Q3: Can Ketorolac be used for chronic pain?
A: No, ketorolac is indicated only for the short-term management of moderately severe acute pain.
Q4: What are the most serious side effects of Ketorolac?
A: GI bleeding, peptic ulcer, renal impairment, myocardial infarction, and stroke.
Q5: Can Ketorolac be used during pregnancy?
A: Use should be avoided if possible, especially during the third trimester. It is contraindicated in the third trimester.
Q6: Can Ketorolac be used while breastfeeding?
A: Use with caution. Alternative analgesics are preferred, especially when breastfeeding a newborn or preterm infant.

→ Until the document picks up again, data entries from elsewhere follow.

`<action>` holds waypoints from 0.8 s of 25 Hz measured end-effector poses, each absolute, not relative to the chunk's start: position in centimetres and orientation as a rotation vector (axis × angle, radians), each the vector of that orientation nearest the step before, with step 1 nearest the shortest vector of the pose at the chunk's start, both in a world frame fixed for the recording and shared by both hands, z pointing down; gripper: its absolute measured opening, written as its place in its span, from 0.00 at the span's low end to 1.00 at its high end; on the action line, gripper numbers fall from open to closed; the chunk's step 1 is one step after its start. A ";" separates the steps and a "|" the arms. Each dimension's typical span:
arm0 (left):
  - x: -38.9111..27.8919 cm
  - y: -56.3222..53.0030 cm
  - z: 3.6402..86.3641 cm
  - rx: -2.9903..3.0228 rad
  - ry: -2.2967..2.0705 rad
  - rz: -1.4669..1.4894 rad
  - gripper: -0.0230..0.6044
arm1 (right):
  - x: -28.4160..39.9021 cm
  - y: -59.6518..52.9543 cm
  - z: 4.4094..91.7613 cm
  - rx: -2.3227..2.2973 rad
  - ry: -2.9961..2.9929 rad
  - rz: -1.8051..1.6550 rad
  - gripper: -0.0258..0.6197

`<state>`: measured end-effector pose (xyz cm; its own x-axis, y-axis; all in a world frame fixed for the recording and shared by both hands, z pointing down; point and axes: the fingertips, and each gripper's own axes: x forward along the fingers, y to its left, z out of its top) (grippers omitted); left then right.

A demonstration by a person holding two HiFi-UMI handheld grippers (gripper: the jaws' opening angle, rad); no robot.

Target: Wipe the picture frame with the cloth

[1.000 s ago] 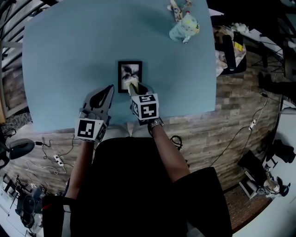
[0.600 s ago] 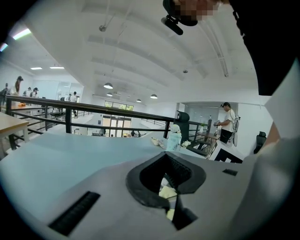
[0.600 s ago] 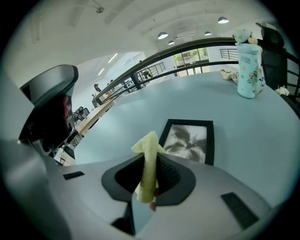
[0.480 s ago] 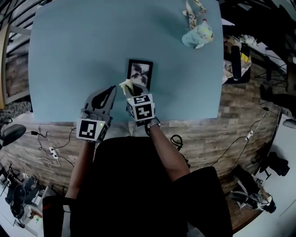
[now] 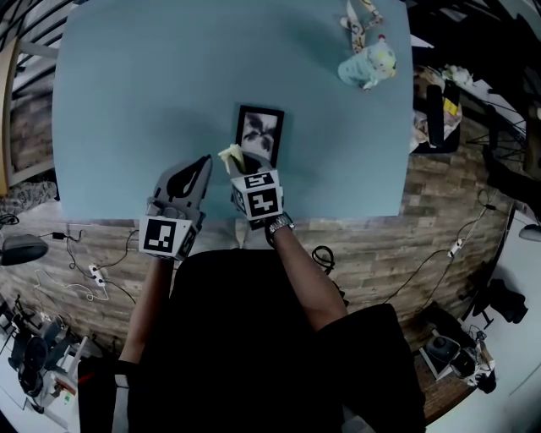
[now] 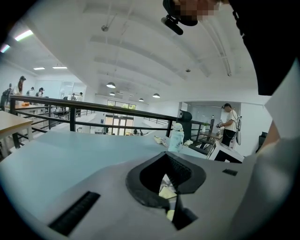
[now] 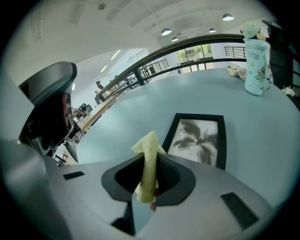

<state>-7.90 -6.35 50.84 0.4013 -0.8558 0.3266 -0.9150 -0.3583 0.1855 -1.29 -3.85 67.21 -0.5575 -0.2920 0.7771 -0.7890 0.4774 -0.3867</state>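
Observation:
A black picture frame (image 5: 259, 133) with a dark plant print lies flat on the light blue table (image 5: 127, 101). My right gripper (image 5: 239, 163) is shut on a folded yellow cloth (image 5: 229, 155), whose tip sticks out just left of the frame's near left corner. In the right gripper view the cloth (image 7: 149, 159) stands upright between the jaws, with the frame (image 7: 199, 140) just ahead to the right. My left gripper (image 5: 204, 161) is shut and holds nothing, close beside the right one near the table's front edge. Its own view shows the left gripper (image 6: 174, 199) with jaws together.
A pale green bottle (image 5: 368, 63) stands at the table's far right, with small toys (image 5: 358, 19) behind it. The table's front edge (image 5: 338, 216) runs just below the grippers. A railing (image 6: 70, 105) lies beyond the table, and a person (image 6: 229, 124) stands far right.
My right gripper and cloth have come off the frame's lower part and now sit just left of its near corner. The head camera shifted. The left gripper stayed put.

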 end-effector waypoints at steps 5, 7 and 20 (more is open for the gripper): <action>-6.8 -6.6 50.7 2.350 -1.503 0.249 0.03 | -0.4 -4.0 67.1 0.924 -2.084 1.017 0.13; -6.5 -6.8 50.8 2.358 -1.490 0.251 0.03 | 0.0 -4.0 67.2 0.938 -2.078 1.024 0.13; -3.4 -7.2 51.1 2.412 -1.404 0.267 0.03 | 3.6 -3.9 67.5 1.036 -2.041 1.066 0.13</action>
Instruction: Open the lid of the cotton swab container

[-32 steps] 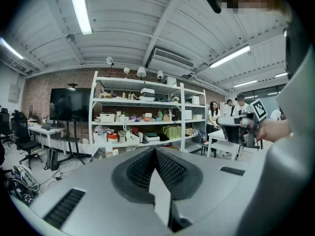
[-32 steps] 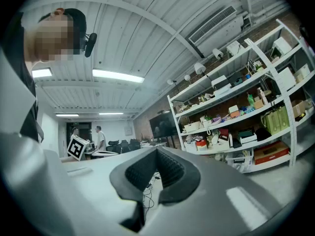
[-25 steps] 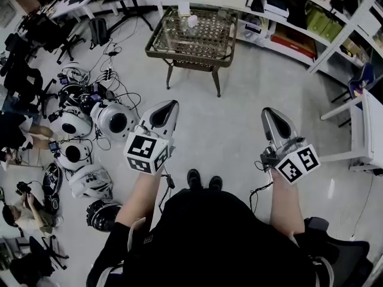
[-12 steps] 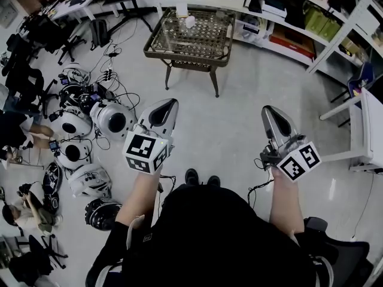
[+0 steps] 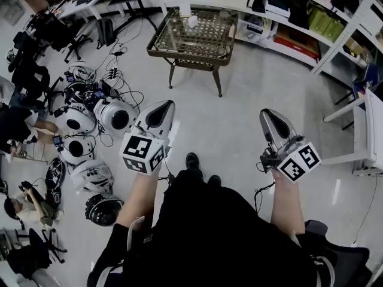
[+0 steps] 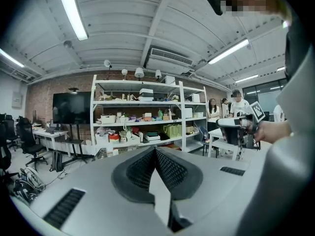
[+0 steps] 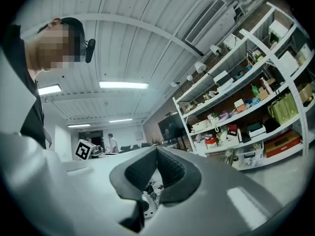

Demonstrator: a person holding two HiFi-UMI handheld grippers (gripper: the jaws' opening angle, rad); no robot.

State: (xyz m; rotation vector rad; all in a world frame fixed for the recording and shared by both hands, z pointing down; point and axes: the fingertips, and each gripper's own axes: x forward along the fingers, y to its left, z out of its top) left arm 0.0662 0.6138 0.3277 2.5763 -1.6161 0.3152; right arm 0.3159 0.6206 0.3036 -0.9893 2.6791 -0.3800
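Grey floor [image 5: 239, 94] lies open between table [image 5: 185, 52] rim, left tool [image 5: 169, 104] and right tool [image 5: 266, 113] (both closed, empty).

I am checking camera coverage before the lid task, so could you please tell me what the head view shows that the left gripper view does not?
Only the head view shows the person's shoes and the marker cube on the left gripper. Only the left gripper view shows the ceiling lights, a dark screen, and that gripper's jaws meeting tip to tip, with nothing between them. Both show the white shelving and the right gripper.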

Q7: How does Ketorolac interact with other NSAIDs?
A: Concurrent use of Ketorolac with other NSAIDs is contraindicated due to increased risk of adverse effects.
Q8: Does Ketorolac affect blood clotting?
A: Yes, Ketorolac inhibits platelet function and can increase the risk of bleeding. It should be used cautiously in patients with bleeding disorders or those taking anticoagulants or antiplatelet medications.
Q9: Can Ketorolac be given epidurally or intrathecally?
A: No, these routes of administration are contraindicated.